_What the task requires_
Below this line is a set of entries; quote exactly the lines from the line that contains "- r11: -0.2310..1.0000" to the line that contains "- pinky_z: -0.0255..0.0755", both lines included.

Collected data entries
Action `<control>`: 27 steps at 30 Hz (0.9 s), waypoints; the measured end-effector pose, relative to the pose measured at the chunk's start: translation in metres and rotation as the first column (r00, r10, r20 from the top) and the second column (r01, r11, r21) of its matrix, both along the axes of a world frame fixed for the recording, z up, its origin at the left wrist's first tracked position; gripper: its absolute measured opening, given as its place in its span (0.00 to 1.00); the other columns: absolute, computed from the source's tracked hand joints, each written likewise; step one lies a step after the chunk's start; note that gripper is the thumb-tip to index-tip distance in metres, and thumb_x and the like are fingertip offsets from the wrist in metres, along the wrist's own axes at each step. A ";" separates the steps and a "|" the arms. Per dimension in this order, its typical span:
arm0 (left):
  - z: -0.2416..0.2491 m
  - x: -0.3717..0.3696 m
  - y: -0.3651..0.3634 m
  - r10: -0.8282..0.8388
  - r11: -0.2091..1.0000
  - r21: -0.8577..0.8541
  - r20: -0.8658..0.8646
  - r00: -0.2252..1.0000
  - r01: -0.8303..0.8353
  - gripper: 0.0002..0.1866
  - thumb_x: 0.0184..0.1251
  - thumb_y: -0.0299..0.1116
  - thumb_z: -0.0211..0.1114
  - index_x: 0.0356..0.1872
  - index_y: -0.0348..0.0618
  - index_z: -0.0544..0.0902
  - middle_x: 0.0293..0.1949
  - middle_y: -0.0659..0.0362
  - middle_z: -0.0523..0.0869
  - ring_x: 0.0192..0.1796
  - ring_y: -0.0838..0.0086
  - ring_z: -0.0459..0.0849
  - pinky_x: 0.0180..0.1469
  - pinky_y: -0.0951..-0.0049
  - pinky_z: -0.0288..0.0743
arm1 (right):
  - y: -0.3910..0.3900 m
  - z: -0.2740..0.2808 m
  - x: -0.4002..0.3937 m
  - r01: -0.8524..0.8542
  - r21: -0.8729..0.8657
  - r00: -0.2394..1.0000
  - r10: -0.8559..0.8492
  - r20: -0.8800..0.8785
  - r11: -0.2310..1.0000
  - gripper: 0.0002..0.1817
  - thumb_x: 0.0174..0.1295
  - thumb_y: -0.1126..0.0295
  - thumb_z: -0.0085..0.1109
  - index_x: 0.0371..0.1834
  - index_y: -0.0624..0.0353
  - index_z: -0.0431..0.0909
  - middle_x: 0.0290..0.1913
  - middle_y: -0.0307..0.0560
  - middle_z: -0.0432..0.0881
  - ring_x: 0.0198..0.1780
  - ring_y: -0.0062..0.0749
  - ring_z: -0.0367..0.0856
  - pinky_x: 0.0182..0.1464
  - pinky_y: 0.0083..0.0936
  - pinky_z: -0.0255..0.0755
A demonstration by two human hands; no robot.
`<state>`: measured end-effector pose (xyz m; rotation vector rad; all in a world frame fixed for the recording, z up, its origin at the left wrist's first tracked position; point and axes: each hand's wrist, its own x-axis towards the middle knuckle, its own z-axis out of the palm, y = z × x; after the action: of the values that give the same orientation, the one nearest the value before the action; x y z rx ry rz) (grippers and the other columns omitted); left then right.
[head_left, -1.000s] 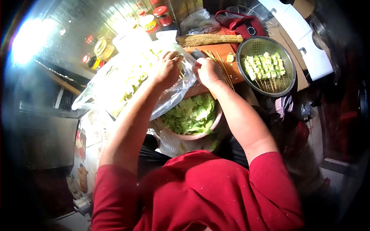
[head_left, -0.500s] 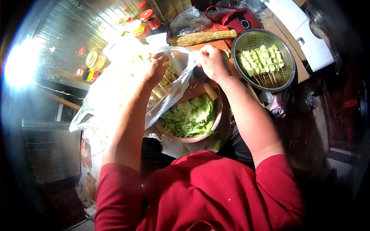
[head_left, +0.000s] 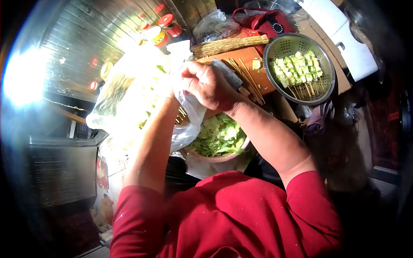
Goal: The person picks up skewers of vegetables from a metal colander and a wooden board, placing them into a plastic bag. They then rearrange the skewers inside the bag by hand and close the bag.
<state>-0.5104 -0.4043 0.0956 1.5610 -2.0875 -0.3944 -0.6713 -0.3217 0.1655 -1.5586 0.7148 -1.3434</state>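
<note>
A clear plastic bag [head_left: 192, 108] with skewers of pale green vegetable pieces inside lies at the left, much of it washed out by glare. My right hand [head_left: 208, 86] is closed on the gathered edge of this bag, fingers bent and pinched. Close beside it, my left hand [head_left: 173, 84] is at the bag's mouth, its fingers lost in bright light and plastic. Several stick ends [head_left: 181, 115] poke out beneath my left wrist. Below the hands, torn lettuce leaves [head_left: 220, 135] fill a round bowl [head_left: 211, 158].
At the right stands a metal colander [head_left: 266, 69] holding vegetable skewers [head_left: 299, 69]. An orange board [head_left: 267, 81] bears loose bamboo sticks [head_left: 249, 81] and a broad dark blade [head_left: 228, 74]. Behind lie a straw whisk [head_left: 230, 45], a red bag [head_left: 262, 23] and jars [head_left: 171, 26].
My right hand has moved left toward my left hand, drawing the bag's edge together. The bag's mouth has narrowed, and the board with its sticks has come into view.
</note>
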 end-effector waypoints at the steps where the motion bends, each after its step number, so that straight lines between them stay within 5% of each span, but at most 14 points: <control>1: 0.001 0.000 0.001 0.002 1.000 0.008 0.014 1.000 -0.002 0.14 0.59 0.31 0.55 0.45 0.43 0.82 0.49 0.52 0.82 0.53 0.59 0.78 0.56 0.61 0.69 | 0.000 -0.006 0.006 -0.002 -0.007 1.000 0.002 -0.010 1.000 0.03 0.62 0.73 0.54 0.34 0.61 0.73 0.29 0.39 0.78 0.35 0.17 0.75 0.40 0.19 0.71; 6: 0.011 0.004 0.018 0.056 0.998 0.027 0.127 0.990 -0.059 0.15 0.55 0.27 0.59 0.45 0.40 0.81 0.48 0.51 0.82 0.53 0.59 0.77 0.56 0.64 0.69 | -0.005 -0.017 0.010 0.033 0.071 0.994 -0.040 0.099 0.997 0.04 0.61 0.73 0.54 0.35 0.63 0.74 0.30 0.37 0.79 0.34 0.17 0.76 0.40 0.19 0.72; 10: 0.042 0.025 0.050 0.241 0.960 0.079 0.264 0.934 -0.270 0.17 0.51 0.24 0.62 0.45 0.38 0.80 0.47 0.49 0.82 0.53 0.59 0.77 0.56 0.66 0.68 | -0.003 -0.015 0.007 0.043 0.177 0.991 -0.065 0.120 0.983 0.05 0.59 0.72 0.56 0.32 0.63 0.75 0.27 0.37 0.78 0.28 0.17 0.75 0.33 0.18 0.70; 11: 0.061 0.030 0.068 0.145 0.963 0.229 0.001 0.989 -0.141 0.15 0.58 0.30 0.63 0.48 0.43 0.80 0.48 0.51 0.81 0.53 0.59 0.78 0.56 0.59 0.69 | -0.005 -0.022 0.007 0.040 0.187 0.991 -0.063 0.120 0.982 0.06 0.58 0.71 0.57 0.32 0.63 0.76 0.25 0.37 0.78 0.28 0.16 0.74 0.31 0.18 0.69; 12: 0.071 0.048 0.073 -0.053 0.847 -0.475 0.373 0.926 0.240 0.21 0.52 0.27 0.67 0.50 0.44 0.79 0.50 0.53 0.81 0.56 0.59 0.77 0.58 0.60 0.67 | -0.002 -0.020 0.003 0.146 0.129 0.985 -0.157 0.076 0.981 0.06 0.58 0.71 0.57 0.31 0.63 0.75 0.24 0.37 0.78 0.26 0.16 0.74 0.31 0.19 0.69; 16: 0.097 0.105 0.116 0.423 0.845 -0.530 0.576 0.699 -0.075 0.37 0.46 0.43 0.72 0.62 0.48 0.70 0.60 0.55 0.74 0.65 0.59 0.67 0.65 0.56 0.59 | 0.008 -0.013 -0.015 0.219 0.147 0.976 -0.217 -0.029 0.965 0.11 0.57 0.66 0.59 0.34 0.65 0.78 0.28 0.44 0.83 0.30 0.19 0.80 0.36 0.21 0.74; 17: 0.084 0.142 0.117 0.460 0.836 -0.539 0.585 0.668 -0.104 0.42 0.47 0.49 0.70 0.66 0.54 0.65 0.65 0.59 0.69 0.70 0.60 0.60 0.65 0.45 0.52 | 0.010 -0.011 -0.019 0.197 0.182 0.980 -0.192 -0.043 0.963 0.12 0.57 0.66 0.59 0.35 0.65 0.78 0.29 0.46 0.83 0.31 0.20 0.81 0.36 0.21 0.74; 19: 0.090 0.155 0.135 0.619 0.778 -0.551 0.592 0.517 -0.301 0.41 0.50 0.49 0.69 0.67 0.57 0.63 0.67 0.60 0.66 0.72 0.58 0.58 0.68 0.45 0.50 | 0.012 -0.010 -0.024 0.230 0.129 0.972 -0.221 -0.079 0.965 0.12 0.57 0.65 0.59 0.35 0.65 0.78 0.28 0.45 0.83 0.28 0.21 0.81 0.35 0.22 0.75; 21: 0.091 0.173 0.146 0.666 0.731 -0.635 0.584 0.465 -0.250 0.38 0.53 0.48 0.67 0.67 0.54 0.65 0.68 0.56 0.65 0.71 0.57 0.58 0.67 0.46 0.51 | 0.012 -0.007 -0.032 0.167 0.291 0.985 -0.148 -0.085 0.942 0.13 0.57 0.63 0.60 0.35 0.63 0.79 0.29 0.45 0.84 0.26 0.22 0.81 0.34 0.22 0.75; 24: 0.087 0.202 0.160 0.569 0.678 -0.733 0.478 0.670 -0.053 0.31 0.56 0.37 0.65 0.64 0.54 0.69 0.68 0.56 0.66 0.71 0.58 0.59 0.68 0.51 0.52 | -0.019 -0.026 -0.056 0.366 0.205 0.907 -0.299 -0.295 0.908 0.16 0.57 0.57 0.61 0.35 0.60 0.81 0.28 0.46 0.84 0.27 0.23 0.83 0.36 0.20 0.77; 27: 0.086 0.224 0.173 0.582 0.630 -0.775 0.430 0.690 -0.047 0.30 0.55 0.33 0.69 0.62 0.53 0.72 0.66 0.56 0.69 0.68 0.55 0.65 0.66 0.54 0.58 | -0.020 -0.012 -0.120 0.554 0.039 0.681 -0.426 -0.596 0.832 0.15 0.55 0.56 0.62 0.37 0.57 0.83 0.30 0.45 0.85 0.29 0.30 0.83 0.39 0.25 0.77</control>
<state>-0.2866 -0.2310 0.1816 1.6165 -1.8907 1.1809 -0.7915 -0.3419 0.1531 -1.6548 1.7121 -1.0940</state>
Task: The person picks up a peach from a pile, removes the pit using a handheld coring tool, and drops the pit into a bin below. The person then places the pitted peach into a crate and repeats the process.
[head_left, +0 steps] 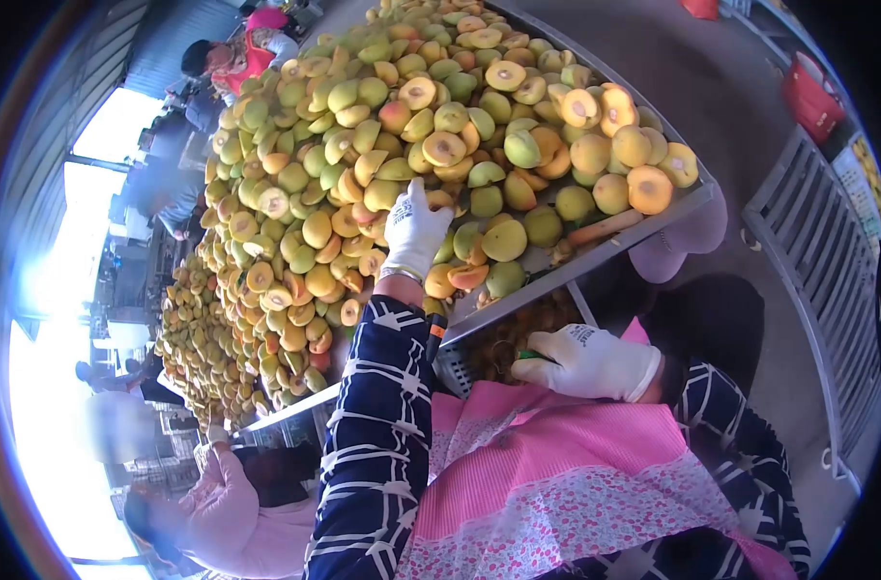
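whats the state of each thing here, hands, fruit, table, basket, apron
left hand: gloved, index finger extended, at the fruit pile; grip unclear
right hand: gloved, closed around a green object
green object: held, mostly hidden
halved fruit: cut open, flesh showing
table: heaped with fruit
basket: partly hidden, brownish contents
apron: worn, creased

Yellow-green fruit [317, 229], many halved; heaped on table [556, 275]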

_Response to this task_
  - r11: -0.2310..1.0000
  - gripper: 0.0002..0.1817
  - thumb_x: 0.0174..0.1295
  - thumb_y: -0.1126..0.0295
  - thumb_z: -0.0085..0.1109
  - index_x: 0.0371..0.1834
  - index_y: -0.0624..0.0353
  - index_z: -0.0431..0.0909
  - middle_x: 0.0290..0.1913
  - middle_y: -0.0307..0.0560
  - middle_z: -0.0432..0.0881
  - ring_x: 0.0198..0.1780
  - ring_y: -0.0062..0.0749
  - ring_z: -0.0367..0.0856
  - pinky_x: 0.0182..0.1464
  - pinky_y: 0.0083..0.0936
  - pinky_z: -0.0255..0.0755

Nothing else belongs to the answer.